D.G was charged with aggravated assault and arson after a fight with his roommate. It was alleged that D.G. had assaulted his roommate with a knife and then set the house on fire. Indeed, according to another roommate, D.G. warned him to get out of the house because D.G. had set the house on fire. At trial, the prosecution called an expert from the Fire Marshall’s office to attempt to establish that the fire was started intentionally rather than accidentally. After a trial by judge alone, D.G. was acquitted of all charges.

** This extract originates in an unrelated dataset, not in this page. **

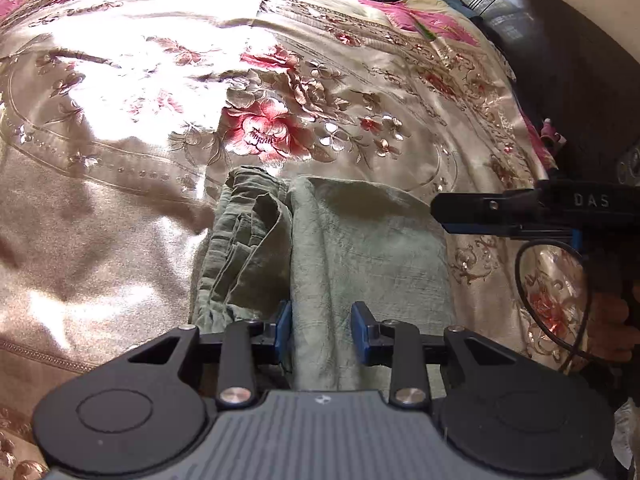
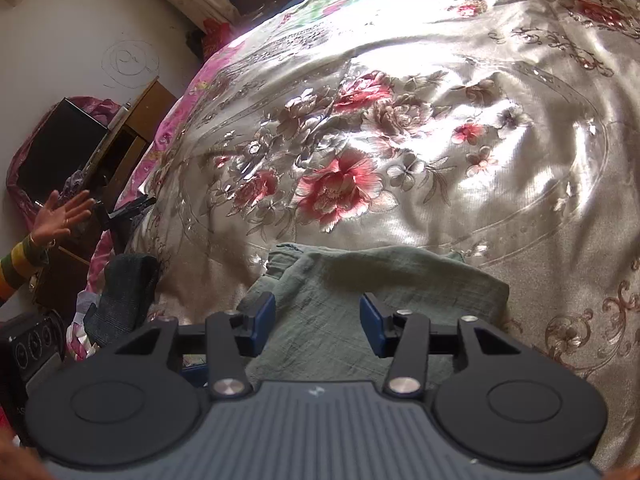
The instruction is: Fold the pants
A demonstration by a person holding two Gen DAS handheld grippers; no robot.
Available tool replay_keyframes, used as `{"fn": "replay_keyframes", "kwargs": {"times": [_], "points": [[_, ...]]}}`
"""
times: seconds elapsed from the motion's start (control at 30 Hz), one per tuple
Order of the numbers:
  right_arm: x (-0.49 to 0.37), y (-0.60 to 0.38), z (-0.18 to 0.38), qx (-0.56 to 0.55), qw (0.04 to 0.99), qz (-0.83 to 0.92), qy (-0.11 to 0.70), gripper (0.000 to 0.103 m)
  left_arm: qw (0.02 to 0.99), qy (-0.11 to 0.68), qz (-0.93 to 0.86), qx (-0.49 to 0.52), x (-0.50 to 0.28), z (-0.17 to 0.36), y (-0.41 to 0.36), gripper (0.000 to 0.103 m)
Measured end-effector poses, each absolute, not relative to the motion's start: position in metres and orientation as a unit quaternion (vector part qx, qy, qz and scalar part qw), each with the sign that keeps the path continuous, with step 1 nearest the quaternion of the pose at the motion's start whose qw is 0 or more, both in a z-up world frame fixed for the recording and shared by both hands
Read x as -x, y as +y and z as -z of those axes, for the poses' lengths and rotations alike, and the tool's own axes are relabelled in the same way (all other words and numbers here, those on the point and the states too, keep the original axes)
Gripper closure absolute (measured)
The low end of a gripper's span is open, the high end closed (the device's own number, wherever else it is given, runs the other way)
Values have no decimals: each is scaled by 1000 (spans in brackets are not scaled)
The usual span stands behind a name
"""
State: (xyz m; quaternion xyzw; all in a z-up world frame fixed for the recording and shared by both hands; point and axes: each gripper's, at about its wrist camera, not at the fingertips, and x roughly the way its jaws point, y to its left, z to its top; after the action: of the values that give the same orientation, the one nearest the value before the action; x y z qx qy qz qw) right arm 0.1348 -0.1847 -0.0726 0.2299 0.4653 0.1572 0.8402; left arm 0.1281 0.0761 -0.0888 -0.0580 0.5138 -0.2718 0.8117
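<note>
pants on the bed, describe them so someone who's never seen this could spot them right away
Start with the shiny floral bedspread covering the bed. On its near part lie the pants, a folded bundle of crinkled sage-green fabric. They are the only plain, matte green thing on that glossy cloth of red and pink flowers.

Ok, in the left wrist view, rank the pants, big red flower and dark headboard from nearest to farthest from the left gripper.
1. Pants: directly under and ahead of the left gripper.
2. Big red flower: just beyond the pants, mid-bed.
3. Dark headboard: far upper right, past the bed's edge.
</note>
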Motion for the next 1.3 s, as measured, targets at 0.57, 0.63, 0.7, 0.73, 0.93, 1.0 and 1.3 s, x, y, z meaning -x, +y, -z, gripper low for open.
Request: {"fn": "replay_keyframes", "kwargs": {"times": [0.57,0.63,0.7,0.73,0.93,1.0,1.3], "points": [[-83,-210,90,-269,837,-140,455,53,853,440,280,14,-133,44,74,85],[-82,-209,91,-269,836,-141,456,53,855,444,268,16,-138,49,83,85],[-82,-207,94,-268,835,-142,459,53,857,448,253,22,-142,59,95,85],[-82,-205,96,-266,834,-143,462,53,857,451,248,24,-144,63,100,85],[-82,-195,110,-258,825,-143,481,53,832,497,245,29,-155,103,116,70],[-81,-194,111,-258,824,-145,483,53,828,495,257,51,-156,103,121,68],[-81,-205,122,-284,817,-148,480,43,788,527,294,121,-181,115,131,40]]}}
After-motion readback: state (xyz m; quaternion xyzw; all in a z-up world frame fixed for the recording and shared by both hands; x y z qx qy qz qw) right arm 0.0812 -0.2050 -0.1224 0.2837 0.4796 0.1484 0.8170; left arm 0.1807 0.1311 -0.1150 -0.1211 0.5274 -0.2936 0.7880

G. was intoxicated and on his way home from a sporting event. He was not acting as a young man should, and was, at a minimum, being very irritating to other patrons also on their way home on public transit. G was approached by two uniformed transit officers who were concerned about G’s behaviour. G continued to be irritating in his interactions with the transit officers. They tried to remove him from the transit station. Things escalated. At trial, the issue was whether the transit officers were acting lawfully when they initiated contact with Mr. G. After Misha’s cross examination exposed inconsistencies in the evidence of the officers, and inconsistencies between them, the trial judge found that one of the officers had assaulted Mr. G. and that he was acting in self-defence when he reasonably pushed back. G was acquitted.
B.S. was charged in an armed robbery of a hair salon. The robber was wearing a particular jacket and video evidence showed B.S. entering a nearby apartment shortly after the robbery. He was wearing a particular jacket. At trial, Misha cross-examined the security guard from the apartment building. The guard’s evidence was that B.S. was inside the apartment at the time of the robbery. The Crown moved to have the charges withdrawn; the trial judge responded that the accused was entitled to an acquittal.
K. E. was charged with allegedly assaulting his domestic partner. He said he didn’t do it. He was released on bail with a condition not to contact the complainant. She called police claiming that he was calling her non-stop. He said he didn’t do it. At trial, Misha marshalled evidence to show that she was harassing him. He wouldn’t return her calls. Finally she threatened him: if he did not return her calls, she would call the police. She did call the police and K.E. was arrested. After Misha’s cross examination of the complainant, the Crown withdrew the charge.
D.D. was charged with a serious assault against a family member. Upon his arrest, he alleged that police beat him up. He documented the injuries after he was released on bail. The police said that he started fighting with the police and that any injuries he received were accidental. At trial, Misha brought an application to have the charges stayed for police misconduct, a breach of sections 7 and 9 of the Charter. After Misha’s cross examination of the police officers on the pretrial motion, the judge ruled in D.D.’s favour and stayed the charges against him.
L.L. was charged with assaulting his neighbour with a brick. Photographic evidence showed the neighbour had been assaulted and L.L. was arrested at the scene. MF pressed for disclosure and successfully adjourned the trial when the Crown produced it at the last minute. At the trial, Misha successfully argued that the delay in bringing L.L. to trial was unreasonable. The trial judge agreed and the charges against L.L. were stayed by the judge.